In the Age of Prediction, Algorithms, AI, and the Shifting Shadows of Risk, Tulchinsky, founder of quantitative hedge fund WorldQuant, and Mason, a geneticist and computational biologist, jointly question how the evolution of artificial intelligence, data, and prediction will play out in finance, medicine, crime fighting, elections and other disparate areas — and where complex solutions and problems overlap. In an excerpt from Chapter 3, appropriately called the Quantasaurus, Tulchinsky and Mason, director of the WorldQuant Initiative for Quantitative Prediction, write that the exponential growth in data will be required to keep prediction improving in the markets and in the immune system. But finance and medicine, to take just two sectors as examples, have very different data sets, limitations — and stakes.
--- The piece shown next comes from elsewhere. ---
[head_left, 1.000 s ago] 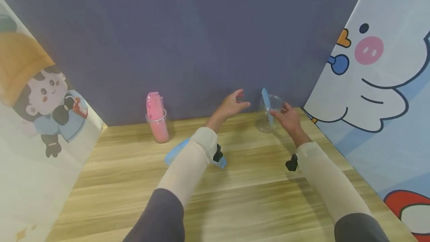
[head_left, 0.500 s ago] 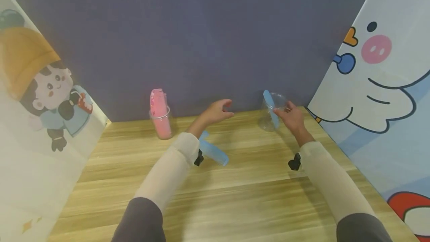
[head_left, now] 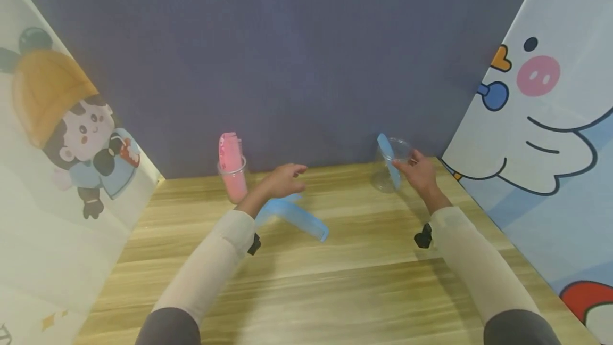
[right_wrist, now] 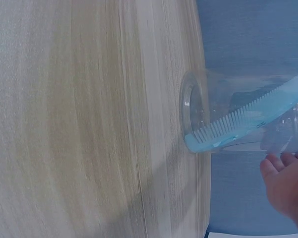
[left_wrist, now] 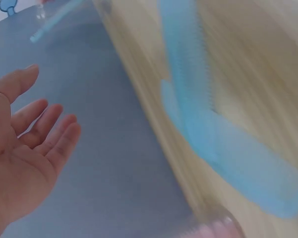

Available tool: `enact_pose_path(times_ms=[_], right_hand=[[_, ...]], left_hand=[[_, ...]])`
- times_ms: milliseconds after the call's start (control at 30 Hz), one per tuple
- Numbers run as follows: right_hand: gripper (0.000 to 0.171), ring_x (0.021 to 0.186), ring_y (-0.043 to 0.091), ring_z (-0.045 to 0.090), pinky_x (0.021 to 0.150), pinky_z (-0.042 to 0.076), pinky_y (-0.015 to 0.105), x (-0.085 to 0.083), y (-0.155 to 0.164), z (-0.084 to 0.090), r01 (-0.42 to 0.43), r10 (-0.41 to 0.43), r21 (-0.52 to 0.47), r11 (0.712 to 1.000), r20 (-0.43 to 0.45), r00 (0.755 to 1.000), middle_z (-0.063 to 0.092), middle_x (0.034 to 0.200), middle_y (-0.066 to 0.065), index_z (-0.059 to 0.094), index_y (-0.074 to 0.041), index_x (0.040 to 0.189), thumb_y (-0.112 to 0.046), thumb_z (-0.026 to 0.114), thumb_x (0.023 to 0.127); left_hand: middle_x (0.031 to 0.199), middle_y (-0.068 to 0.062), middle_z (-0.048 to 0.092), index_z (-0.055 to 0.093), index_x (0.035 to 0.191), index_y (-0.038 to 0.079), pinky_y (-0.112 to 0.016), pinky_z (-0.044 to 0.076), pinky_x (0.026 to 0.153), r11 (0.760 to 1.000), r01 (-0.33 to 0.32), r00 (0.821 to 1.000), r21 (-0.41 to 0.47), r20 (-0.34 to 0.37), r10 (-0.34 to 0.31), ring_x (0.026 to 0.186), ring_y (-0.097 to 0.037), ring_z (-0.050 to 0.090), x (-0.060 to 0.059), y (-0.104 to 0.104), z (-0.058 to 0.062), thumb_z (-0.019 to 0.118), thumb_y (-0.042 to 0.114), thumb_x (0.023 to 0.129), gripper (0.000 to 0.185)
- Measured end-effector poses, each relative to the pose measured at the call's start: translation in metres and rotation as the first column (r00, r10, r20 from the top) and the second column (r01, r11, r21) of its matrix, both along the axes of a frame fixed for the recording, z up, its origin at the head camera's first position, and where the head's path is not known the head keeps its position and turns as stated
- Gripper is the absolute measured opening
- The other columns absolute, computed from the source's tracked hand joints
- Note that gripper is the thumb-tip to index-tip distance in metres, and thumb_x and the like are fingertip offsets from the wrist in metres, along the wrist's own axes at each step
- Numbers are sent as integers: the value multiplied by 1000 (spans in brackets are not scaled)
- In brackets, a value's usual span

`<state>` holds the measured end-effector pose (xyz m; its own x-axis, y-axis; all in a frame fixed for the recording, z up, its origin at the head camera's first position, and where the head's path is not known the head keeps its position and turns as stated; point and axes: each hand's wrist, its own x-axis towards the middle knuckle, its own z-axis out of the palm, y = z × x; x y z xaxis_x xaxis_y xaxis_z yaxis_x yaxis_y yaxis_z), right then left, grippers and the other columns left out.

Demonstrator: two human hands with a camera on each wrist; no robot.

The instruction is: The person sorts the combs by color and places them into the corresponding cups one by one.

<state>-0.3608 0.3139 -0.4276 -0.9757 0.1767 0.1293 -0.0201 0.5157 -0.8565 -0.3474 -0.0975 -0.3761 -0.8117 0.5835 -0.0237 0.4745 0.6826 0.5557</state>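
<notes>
Nearest on the wooden table (head_left: 335, 292), two blue combs (head_left: 303, 220) lie crossed, blurred in the left wrist view, just below the person's left hand (head_left: 282, 181). That hand hangs above the table, thumb apart, fingers loosely bent and holding nothing. Well to its right, the right hand (head_left: 420, 174) pinches the rim of a clear cup (head_left: 380, 181), in which another comb (head_left: 389, 157) leans. On the far left, a second cup (head_left: 245, 165) holds pink combs (head_left: 233, 169); the dark wall (head_left: 306, 68) rises behind.
</notes>
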Motion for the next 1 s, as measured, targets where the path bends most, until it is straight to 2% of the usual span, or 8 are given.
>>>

Excerpted from Chapter 3, The Quantasaurus
In 1995, Igor took a job as a portfolio manager at a New York City hedge fund firm. At the time, mathematically sophisticated, academically trained professionals were popping up on Wall Street, and “quant finance” was emerging. Though markets often appeared to be chaotic, research was turning up persistent regularities. Some were stronger and more persistent than others. Igor built his first algorithm and over the next decade evolved his own set of ideas about the most effective way to use his “alphas” to try to predict prices. Much of this work involved scaling up the number of alphas into what he began to call an “alpha factory.” In 2007, he formed his own firm, WorldQuant.
Just as our immune system keeps learning about evolving microbes, Igor recognized a similar reality of market regularities: no regularity lasts forever, so there’s a constant need for new alphas to identify new market signals derived from new data sets and new insights. Over time, he developed what he calls “tenets of prediction,” which laid out a kind of mathematical circularity among models, data, and predictive accuracy. He found that with his strategy the accuracy of models tended to rise logarithmically with the number of algorithmic models, so 100 times more models produce, in theory, 10 times better predictions.
WorldQuant is in the business of trying to predict stock prices and market trends. Every model or formula attempts to predict returns based on a very specific piece of information or a very specific way of looking at a piece of information. For example, WorldQuant has several hundred thousand alphas built on relatively simple and publicly available price and volume information. One alpha may look at five-day returns, another at one-day returns, yet another at returns relative to similar stocks. Each different way of looking at data yields a slightly different prediction, which, in turn, interacts with other predictions. Broadly speaking, if combined predictions are uncorrelated, Igor concluded that they increase their power with the square root of the number of predictions. If they are correlated, the increase is less steep, typically following a logarithmic improvement for each new alpha. (The shorthand of logarithms is an essential tool in dealing with exponential growth.) But if you combine an exponential number of logarithmic improvements, you get a linear improvement with the logarithm of alpha quantity. That’s why Igor believes it is an advantage to have millions of alphas. These alphas can reveal a signal that is much stronger than any of the component signals, which cannot be described by a simple formula.
This is a complex endeavor in practice. To predict something based on different data, you can mix the data and then try to predict, or you can make predictions based on each alpha derived from each data set. The latter is much simpler, especially at scale with thousands of data sets and millions of predictions. It’s not the amount of data but the number of quality models built from the data that ultimately drives prediction in a strategy like WorldQuant’s. But the raw number of models is proportional to the number of useful fields in any given data set. This prediction strength is proportional to the logarithm of the volume of quality data, which explains why exponential growth in data is required to keep prediction improving linearly. Quantity is necessary to win the prediction war in the markets, in the immune system, and in any predictive system.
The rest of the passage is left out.